◆ **Task instructions**: Count the lines below that contain the word "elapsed", and reply with that number alone.

• • •

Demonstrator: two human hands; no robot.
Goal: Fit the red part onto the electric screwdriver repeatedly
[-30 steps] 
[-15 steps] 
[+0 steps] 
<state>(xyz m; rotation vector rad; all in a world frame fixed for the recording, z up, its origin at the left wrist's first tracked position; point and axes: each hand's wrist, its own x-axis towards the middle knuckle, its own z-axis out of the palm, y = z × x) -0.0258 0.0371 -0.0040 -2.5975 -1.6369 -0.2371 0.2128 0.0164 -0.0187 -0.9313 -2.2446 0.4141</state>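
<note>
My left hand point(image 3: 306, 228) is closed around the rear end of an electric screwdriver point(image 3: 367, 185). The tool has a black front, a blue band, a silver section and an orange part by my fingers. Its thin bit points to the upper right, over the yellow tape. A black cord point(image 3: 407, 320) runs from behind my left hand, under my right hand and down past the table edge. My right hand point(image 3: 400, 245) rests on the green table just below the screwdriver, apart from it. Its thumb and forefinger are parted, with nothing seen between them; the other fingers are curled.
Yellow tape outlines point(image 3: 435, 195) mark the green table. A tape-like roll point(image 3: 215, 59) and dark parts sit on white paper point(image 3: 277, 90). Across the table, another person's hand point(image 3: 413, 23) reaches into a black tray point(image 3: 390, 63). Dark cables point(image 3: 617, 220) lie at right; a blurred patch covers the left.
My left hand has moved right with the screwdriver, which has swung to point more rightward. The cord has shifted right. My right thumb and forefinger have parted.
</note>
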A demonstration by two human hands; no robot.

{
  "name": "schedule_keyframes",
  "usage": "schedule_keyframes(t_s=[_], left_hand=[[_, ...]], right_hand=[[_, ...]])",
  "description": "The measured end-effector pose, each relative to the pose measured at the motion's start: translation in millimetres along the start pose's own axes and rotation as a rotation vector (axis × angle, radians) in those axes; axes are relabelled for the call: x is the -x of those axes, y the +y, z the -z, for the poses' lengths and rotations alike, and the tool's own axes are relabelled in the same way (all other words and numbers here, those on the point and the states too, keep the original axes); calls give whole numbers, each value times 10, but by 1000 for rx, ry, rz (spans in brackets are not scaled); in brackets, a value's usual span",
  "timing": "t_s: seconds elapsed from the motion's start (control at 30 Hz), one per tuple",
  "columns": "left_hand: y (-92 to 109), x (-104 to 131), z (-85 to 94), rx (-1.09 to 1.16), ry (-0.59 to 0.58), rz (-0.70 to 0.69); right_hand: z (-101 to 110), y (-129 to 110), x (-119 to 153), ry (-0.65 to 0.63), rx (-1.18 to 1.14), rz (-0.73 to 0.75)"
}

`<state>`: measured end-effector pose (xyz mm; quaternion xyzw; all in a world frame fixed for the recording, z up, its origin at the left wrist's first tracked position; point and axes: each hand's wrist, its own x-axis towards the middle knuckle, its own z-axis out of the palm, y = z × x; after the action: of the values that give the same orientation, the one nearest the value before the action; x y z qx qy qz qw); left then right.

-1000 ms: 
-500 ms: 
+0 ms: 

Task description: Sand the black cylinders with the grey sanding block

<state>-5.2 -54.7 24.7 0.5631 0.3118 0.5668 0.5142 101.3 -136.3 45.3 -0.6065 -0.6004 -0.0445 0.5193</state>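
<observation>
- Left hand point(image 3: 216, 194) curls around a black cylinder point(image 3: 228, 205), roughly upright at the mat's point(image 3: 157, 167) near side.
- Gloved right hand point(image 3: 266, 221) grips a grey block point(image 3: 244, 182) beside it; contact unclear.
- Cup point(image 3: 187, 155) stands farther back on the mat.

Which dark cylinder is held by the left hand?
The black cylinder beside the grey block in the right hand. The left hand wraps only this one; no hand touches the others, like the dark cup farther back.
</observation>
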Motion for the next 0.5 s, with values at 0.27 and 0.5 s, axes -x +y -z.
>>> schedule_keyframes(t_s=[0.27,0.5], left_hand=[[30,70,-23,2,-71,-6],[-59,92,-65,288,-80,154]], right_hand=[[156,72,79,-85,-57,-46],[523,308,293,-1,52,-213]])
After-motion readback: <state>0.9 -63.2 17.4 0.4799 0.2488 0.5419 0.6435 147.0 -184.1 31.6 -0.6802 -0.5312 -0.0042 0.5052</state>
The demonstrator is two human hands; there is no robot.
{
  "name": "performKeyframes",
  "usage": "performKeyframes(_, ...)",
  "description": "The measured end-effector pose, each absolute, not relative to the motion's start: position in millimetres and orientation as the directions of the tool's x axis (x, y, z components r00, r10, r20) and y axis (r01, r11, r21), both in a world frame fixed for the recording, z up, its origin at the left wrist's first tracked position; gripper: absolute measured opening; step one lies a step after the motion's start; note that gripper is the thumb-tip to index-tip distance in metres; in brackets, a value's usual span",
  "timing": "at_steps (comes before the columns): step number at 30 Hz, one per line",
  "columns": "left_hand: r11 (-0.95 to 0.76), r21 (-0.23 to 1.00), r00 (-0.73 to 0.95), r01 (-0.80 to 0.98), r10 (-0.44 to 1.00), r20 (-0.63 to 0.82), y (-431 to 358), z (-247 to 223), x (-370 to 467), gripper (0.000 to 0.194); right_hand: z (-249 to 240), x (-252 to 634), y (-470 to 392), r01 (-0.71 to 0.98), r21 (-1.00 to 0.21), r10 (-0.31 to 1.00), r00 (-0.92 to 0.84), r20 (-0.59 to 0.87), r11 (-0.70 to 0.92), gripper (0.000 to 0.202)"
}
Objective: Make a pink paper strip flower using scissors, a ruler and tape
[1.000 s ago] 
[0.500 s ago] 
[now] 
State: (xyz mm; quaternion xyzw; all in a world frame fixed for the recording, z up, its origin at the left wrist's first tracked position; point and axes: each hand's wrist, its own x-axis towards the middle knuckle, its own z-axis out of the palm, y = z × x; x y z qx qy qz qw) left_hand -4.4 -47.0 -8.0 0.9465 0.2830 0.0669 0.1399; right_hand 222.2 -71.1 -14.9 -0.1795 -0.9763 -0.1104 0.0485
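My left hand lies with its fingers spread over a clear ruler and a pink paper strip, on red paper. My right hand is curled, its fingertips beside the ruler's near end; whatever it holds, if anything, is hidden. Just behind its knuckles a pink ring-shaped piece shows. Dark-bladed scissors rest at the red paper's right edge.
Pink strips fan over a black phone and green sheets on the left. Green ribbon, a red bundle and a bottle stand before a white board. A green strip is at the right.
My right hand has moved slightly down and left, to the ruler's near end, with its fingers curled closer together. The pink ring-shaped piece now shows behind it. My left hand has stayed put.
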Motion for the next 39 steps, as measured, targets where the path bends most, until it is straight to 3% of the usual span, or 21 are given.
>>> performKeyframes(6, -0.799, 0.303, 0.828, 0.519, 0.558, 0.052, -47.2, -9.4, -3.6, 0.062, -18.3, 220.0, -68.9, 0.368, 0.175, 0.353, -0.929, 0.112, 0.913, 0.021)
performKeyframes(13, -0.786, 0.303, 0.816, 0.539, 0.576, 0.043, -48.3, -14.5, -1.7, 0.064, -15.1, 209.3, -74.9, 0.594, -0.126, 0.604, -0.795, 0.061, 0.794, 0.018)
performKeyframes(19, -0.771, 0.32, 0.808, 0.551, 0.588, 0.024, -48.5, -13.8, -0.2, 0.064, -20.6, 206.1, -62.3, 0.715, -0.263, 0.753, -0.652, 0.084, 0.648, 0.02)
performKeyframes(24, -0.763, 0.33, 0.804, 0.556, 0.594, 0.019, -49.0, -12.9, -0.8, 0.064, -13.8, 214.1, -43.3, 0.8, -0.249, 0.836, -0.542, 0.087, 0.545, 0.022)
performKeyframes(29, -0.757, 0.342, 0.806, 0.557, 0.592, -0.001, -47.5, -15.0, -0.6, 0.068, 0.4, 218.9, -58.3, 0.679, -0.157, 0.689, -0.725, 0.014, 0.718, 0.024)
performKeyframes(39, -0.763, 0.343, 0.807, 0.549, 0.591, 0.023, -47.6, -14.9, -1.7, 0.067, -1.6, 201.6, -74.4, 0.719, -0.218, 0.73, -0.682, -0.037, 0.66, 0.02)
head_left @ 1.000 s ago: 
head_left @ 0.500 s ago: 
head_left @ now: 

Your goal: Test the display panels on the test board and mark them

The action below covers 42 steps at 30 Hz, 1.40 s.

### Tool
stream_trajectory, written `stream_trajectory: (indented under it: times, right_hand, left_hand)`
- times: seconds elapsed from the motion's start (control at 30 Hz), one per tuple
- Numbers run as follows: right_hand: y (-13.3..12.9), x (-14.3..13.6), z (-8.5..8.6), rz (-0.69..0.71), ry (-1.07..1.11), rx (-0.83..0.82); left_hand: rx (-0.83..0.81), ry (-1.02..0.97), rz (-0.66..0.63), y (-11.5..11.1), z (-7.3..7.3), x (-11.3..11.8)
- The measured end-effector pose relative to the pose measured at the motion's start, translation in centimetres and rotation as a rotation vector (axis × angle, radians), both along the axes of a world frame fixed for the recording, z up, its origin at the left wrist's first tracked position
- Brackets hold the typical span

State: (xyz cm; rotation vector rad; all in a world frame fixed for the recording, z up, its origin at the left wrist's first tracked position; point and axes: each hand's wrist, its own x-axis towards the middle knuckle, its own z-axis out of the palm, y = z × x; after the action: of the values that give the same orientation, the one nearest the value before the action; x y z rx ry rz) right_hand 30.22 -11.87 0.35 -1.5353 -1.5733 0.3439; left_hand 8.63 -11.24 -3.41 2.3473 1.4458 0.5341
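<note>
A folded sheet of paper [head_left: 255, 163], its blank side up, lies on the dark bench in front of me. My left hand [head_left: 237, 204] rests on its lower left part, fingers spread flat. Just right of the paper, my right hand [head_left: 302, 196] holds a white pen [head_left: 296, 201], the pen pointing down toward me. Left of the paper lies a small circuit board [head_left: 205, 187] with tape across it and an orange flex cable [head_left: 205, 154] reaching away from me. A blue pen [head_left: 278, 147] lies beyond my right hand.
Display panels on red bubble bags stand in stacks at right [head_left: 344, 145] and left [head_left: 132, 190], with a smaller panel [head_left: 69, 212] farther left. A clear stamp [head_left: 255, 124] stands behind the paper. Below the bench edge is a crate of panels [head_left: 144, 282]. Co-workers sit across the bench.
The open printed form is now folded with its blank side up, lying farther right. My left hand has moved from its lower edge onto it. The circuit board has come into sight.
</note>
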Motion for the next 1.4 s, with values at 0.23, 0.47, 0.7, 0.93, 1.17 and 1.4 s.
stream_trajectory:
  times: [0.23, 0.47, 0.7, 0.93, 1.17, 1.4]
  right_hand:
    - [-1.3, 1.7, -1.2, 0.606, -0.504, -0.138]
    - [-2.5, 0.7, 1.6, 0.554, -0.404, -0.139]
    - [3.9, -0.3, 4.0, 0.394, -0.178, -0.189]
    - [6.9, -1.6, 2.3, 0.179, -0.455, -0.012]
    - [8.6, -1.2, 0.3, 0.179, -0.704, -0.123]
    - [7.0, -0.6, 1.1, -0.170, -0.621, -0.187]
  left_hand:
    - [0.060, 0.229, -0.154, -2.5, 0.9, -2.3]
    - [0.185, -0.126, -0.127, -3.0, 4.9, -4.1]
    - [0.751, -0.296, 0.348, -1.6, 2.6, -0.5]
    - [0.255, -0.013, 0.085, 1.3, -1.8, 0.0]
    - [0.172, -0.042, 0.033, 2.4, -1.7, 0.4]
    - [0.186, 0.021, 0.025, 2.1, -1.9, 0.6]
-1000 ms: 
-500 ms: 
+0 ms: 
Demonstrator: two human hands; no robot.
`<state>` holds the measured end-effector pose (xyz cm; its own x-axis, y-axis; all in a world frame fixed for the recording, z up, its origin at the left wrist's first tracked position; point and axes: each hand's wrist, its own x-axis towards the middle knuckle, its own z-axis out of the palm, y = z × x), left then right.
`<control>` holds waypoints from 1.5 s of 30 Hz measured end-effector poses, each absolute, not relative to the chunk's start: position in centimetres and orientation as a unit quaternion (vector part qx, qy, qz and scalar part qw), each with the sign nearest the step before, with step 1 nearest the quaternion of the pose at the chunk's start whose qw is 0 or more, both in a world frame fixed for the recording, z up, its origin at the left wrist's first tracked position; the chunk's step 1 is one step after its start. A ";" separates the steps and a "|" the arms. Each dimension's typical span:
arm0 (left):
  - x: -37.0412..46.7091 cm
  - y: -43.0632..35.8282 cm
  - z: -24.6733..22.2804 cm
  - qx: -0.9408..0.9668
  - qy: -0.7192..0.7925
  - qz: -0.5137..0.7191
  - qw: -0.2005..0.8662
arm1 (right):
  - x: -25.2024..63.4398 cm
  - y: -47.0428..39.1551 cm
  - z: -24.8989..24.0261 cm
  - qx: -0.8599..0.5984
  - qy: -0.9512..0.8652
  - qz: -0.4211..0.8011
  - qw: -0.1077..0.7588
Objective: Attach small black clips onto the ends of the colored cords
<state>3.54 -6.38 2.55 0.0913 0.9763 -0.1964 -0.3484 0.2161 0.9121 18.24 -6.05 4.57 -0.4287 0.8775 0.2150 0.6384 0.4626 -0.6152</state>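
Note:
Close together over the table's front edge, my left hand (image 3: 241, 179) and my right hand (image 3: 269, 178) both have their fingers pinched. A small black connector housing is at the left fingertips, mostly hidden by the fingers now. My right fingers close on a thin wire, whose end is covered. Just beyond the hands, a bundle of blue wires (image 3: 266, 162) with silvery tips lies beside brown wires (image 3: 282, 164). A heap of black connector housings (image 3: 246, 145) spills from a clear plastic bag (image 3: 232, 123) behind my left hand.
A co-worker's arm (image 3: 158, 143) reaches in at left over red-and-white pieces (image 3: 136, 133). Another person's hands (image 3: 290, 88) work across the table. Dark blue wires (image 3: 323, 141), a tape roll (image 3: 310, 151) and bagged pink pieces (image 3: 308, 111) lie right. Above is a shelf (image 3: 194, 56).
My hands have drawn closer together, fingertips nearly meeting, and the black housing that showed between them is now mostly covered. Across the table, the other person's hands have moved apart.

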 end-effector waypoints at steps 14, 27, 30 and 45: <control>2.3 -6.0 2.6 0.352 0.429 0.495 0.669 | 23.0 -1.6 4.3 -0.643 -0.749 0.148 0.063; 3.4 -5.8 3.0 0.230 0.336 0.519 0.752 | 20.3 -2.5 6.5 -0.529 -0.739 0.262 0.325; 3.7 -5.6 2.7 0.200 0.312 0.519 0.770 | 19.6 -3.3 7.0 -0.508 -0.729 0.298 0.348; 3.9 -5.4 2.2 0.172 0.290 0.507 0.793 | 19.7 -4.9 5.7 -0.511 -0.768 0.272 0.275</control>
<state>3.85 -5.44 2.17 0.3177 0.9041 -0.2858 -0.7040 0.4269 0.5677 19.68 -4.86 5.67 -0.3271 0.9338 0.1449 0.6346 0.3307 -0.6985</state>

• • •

◆ **Finished exercise**: 2